WHAT IS EXPECTED: Reproduce all of the data, making sure that no line differs from the original.

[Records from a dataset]
<<<<

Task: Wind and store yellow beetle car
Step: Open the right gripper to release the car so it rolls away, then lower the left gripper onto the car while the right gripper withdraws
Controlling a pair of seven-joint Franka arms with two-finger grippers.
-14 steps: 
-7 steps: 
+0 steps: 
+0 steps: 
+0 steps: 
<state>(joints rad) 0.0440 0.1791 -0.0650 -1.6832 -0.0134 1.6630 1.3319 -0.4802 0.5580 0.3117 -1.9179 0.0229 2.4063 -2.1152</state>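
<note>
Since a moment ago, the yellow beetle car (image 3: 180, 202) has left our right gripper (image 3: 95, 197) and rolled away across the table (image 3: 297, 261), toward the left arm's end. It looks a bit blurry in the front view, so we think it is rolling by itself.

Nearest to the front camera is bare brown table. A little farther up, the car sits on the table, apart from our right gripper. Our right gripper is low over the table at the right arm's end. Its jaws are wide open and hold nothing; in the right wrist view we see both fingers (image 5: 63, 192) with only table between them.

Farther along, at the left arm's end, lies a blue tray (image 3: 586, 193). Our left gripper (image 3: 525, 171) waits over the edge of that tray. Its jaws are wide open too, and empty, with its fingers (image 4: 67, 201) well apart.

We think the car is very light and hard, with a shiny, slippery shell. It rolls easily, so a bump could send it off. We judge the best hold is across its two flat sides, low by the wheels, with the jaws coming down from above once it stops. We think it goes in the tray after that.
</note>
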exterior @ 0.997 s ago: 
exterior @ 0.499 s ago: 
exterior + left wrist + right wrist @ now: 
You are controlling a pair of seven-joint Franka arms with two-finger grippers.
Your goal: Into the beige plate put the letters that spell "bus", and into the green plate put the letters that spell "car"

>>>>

PROBLEM SOLUTION:
Task: Wind and store yellow beetle car
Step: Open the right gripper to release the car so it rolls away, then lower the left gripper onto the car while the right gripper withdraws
Controlling a pair of seven-joint Franka arms with two-finger grippers.
-14 steps: 
-7 steps: 
+0 steps: 
+0 steps: 
+0 steps: 
<state>(joints rad) 0.0440 0.1791 -0.0650 -1.6832 -0.0134 1.6630 1.3319 -0.4802 0.5580 0.3117 -1.9179 0.0229 2.4063 -2.1152</state>
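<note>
Since a moment ago, the yellow beetle car (image 3: 180, 202) has left our right gripper (image 3: 95, 197) and rolled away across the table (image 3: 297, 261), toward the left arm's end. It looks a bit blurry in the front view, so we think it is rolling by itself.

Nearest to the front camera is bare brown table. A little farther up, the car sits on the table, apart from our right gripper. Our right gripper is low over the table at the right arm's end. Its jaws are wide open and hold nothing; in the right wrist view we see both fingers (image 5: 63, 192) with only table between them.

Farther along, at the left arm's end, lies a blue tray (image 3: 586, 193). Our left gripper (image 3: 525, 171) waits over the edge of that tray. Its jaws are wide open too, and empty, with its fingers (image 4: 67, 201) well apart.

We think the car is very light and hard, with a shiny, slippery shell. It rolls easily, so a bump could send it off. We judge the best hold is across its two flat sides, low by the wheels, with the jaws coming down from above once it stops. We think it goes in the tray after that.
</note>
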exterior @ 0.997 s ago: 
exterior @ 0.499 s ago: 
exterior + left wrist + right wrist @ now: 
You are controlling a pair of seven-joint Franka arms with two-finger grippers.
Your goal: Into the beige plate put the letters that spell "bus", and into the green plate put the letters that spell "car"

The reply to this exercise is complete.